### Your instructions
Lines from the beginning of the material below through the line that has "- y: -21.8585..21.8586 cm" are to be reproduced exactly, but pictures are not.

### Available data
>>

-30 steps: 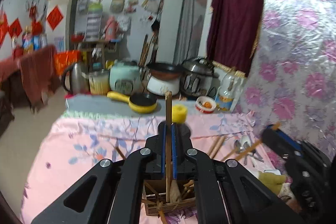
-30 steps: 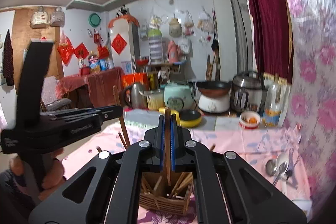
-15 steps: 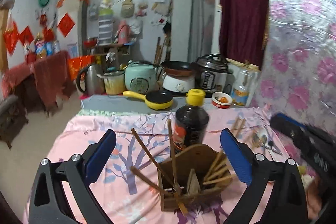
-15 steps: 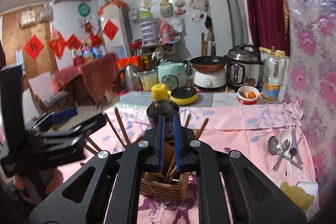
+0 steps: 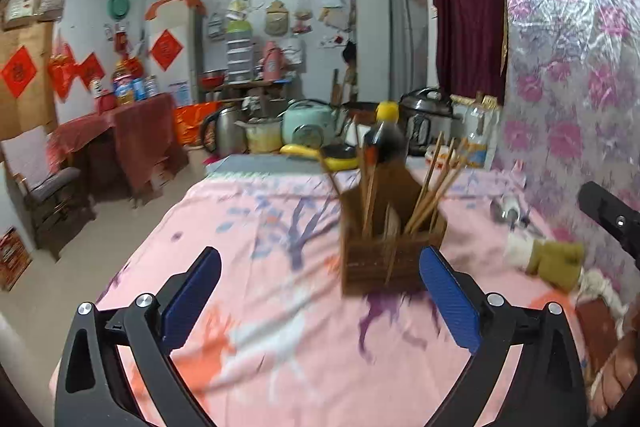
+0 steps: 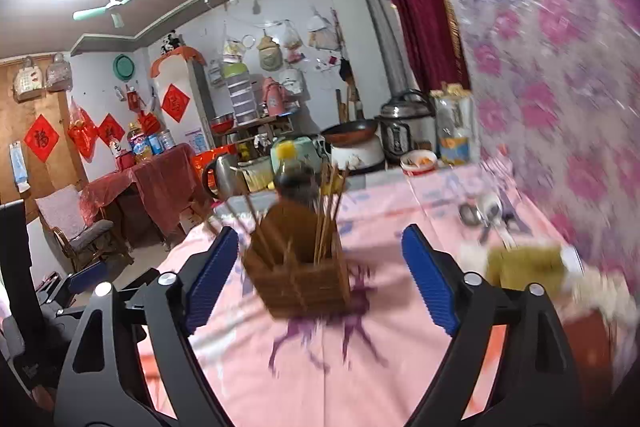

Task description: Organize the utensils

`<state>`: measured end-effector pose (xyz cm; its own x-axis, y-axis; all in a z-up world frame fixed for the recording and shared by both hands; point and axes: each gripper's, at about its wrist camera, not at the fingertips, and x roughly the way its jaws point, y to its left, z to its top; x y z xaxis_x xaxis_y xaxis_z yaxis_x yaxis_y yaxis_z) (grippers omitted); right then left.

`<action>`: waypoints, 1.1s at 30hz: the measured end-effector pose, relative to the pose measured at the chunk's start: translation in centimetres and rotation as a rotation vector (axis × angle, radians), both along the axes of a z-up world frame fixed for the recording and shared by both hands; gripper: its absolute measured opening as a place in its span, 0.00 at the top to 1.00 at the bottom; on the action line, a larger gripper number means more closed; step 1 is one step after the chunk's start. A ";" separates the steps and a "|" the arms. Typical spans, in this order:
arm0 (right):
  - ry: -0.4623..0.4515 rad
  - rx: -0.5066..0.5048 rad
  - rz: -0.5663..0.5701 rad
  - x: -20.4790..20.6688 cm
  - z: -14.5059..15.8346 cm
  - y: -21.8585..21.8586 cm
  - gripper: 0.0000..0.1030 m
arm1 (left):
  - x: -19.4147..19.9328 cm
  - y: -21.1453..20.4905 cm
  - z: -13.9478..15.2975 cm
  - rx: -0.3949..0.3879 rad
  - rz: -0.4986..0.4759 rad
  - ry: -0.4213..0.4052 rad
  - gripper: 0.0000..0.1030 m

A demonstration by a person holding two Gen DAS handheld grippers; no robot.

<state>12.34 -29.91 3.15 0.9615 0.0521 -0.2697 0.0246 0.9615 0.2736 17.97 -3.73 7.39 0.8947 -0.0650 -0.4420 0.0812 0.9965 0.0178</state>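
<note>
A brown wooden utensil holder [image 5: 390,251] stands on the pink flowered tablecloth [image 5: 256,307] with several wooden chopsticks [image 5: 432,183] upright in it. It also shows in the right wrist view [image 6: 300,279], blurred. My left gripper [image 5: 320,303] is open and empty, drawn back on the near side of the holder. My right gripper [image 6: 316,275] is open and empty, with the holder seen between its blue pads. Metal spoons [image 6: 480,213] lie on the cloth at the right.
A dark sauce bottle with a yellow cap [image 5: 386,135] stands behind the holder. A yellow-green cloth [image 5: 554,261] lies at the right. Cookers, a kettle and a yellow pan [image 5: 316,151] crowd the far end. The flowered wall [image 5: 580,87] runs along the right.
Both grippers let go of their chopsticks into the holder, the left opening first, then the right. Both have drawn back from the holder, which now looks smaller and farther.
</note>
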 end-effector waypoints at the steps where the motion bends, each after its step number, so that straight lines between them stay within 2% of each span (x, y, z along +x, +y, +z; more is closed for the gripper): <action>1: -0.002 0.003 -0.021 -1.7 -0.9 0.3 0.16 | -1.4 0.3 -0.6 0.005 0.015 0.004 0.05; 4: -0.017 -0.008 -0.072 -5.0 -2.5 0.9 0.11 | -4.7 0.8 -1.6 0.028 0.047 -0.001 0.05; 7: -0.025 -0.053 -0.091 -8.0 -3.1 2.0 0.10 | -8.9 1.4 -2.0 0.060 0.084 -0.034 0.05; 11: -0.045 -0.122 -0.093 -11.8 -2.8 3.6 0.10 | -13.2 2.4 -1.6 0.035 0.097 -0.054 0.05; 15: -0.079 -0.161 -0.092 -15.8 -2.0 4.7 0.10 | -18.1 3.6 -0.9 0.015 0.127 -0.125 0.05; 19: -0.107 -0.238 -0.121 -19.1 -1.9 6.1 0.09 | -21.7 3.6 0.0 0.036 0.142 -0.189 0.05; 22: -0.119 -0.247 -0.144 -20.6 -2.3 6.5 0.09 | -22.8 3.1 1.1 0.033 0.117 -0.217 0.05; 26: -0.131 -0.220 -0.172 -21.1 -2.8 6.1 0.09 | -23.2 2.4 1.2 0.067 0.126 -0.233 0.05; 33: -0.104 -0.131 -0.204 -20.4 -3.2 4.5 0.09 | -21.8 2.7 -0.3 0.040 0.135 -0.151 0.05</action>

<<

### Solution
-30 steps: 
-30 steps: 
-15 steps: 
-15 steps: 
+0 steps: 
+0 steps: 

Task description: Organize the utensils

`<state>`: measured end-effector pose (xyz cm; its own x-axis, y-axis; all in a z-up world frame fixed for the recording and shared by both hands; point and axes: each gripper's, at about its wrist camera, not at the fingertips, and x roughly the way its jaws point, y to its left, z to its top; x y z xaxis_x xaxis_y xaxis_z yaxis_x yaxis_y yaxis_z) (grippers omitted); right then left.

`<action>`: waypoints, 1.1s at 30hz: the measured end-effector pose, relative to the pose measured at the chunk's start: translation in centimetres and rotation as a rotation vector (axis × angle, radians), both along the axes of a z-up world frame fixed for the recording and shared by both hands; gripper: its absolute measured opening as a place in its span, 0.00 at the top to 1.00 at the bottom; on the action line, a larger gripper number means more closed; step 1 is one step after the chunk's start. A ";" separates the steps and a "|" the arms. Typical spans, in this order:
arm0 (right):
  - ry: -0.4623..0.4515 rad
  - rx: -0.5066..0.5048 rad
  - rz: -0.5663..0.5701 rad
  - x: -20.4790..20.6688 cm
  - z: -14.5059..15.8346 cm
  - y: -21.8585..21.8586 cm

The exercise has been fully completed.